Strategy aims at building solidarity in relations between the people in the
organization and the organizations stakeholders, promoting reflexivity.
Reflexivity and self-consciousness have enormous potential for helping
social actors engage in conversations, rather than in competitions, with
each other. The concept of the peace process for example is a very postmodernist idea which embraces messiness and shifting identities. Last year
I was a guest at a conference in Jerusalem where representatives of Palestinian and Israeli womens organizations were seeking to negotiate a
common programme of cross-community based action as a contribution to
taking forward the peace process. There was a very high level of selfconsciousness and a common understanding about the complex and shifting identities being deployed by the participants. Gender, religion,
ethnicity, sexual orientation were explicit concepts deployed by individuals
to explain themselves and to talk to (or against) each other.
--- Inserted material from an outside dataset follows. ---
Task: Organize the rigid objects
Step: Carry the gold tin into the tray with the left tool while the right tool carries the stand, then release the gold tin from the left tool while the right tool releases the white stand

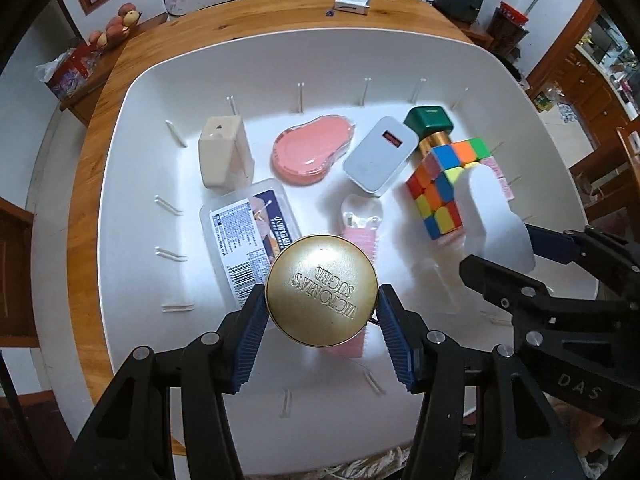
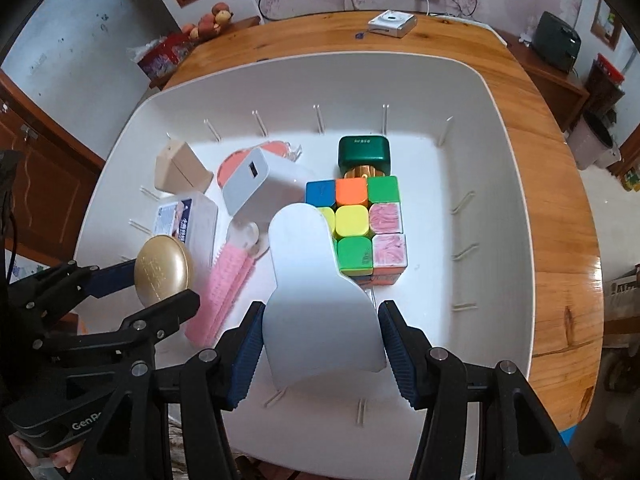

Reflexivity is equally important for organizations. In the last few years
anthropologists in development agencies have been encouraging our
organizations to perceive themselves as an integral part of decision-making
processes. The Overseas Development Administrations (ODA, 1995) Guidance Note on Enhancing Stakeholder Participation made (at that time) the
daring point that ODA was itself one of the stakeholders with its own perspective, culture and agenda. The concept of the stakeholder corporation
(cf. Wheeler and Sillanpaa, 1997) and the growing interest in social auditing is a means by which a development agency can change its relations from
one of donor and recipient to that of partnership. The issue of our own
behaviour then becomes more transparent, something which can perhaps
be discussed for the first time. INTRAC is currently conducting a commissioned study for DFID on Participatory Approaches to Learning (PALS)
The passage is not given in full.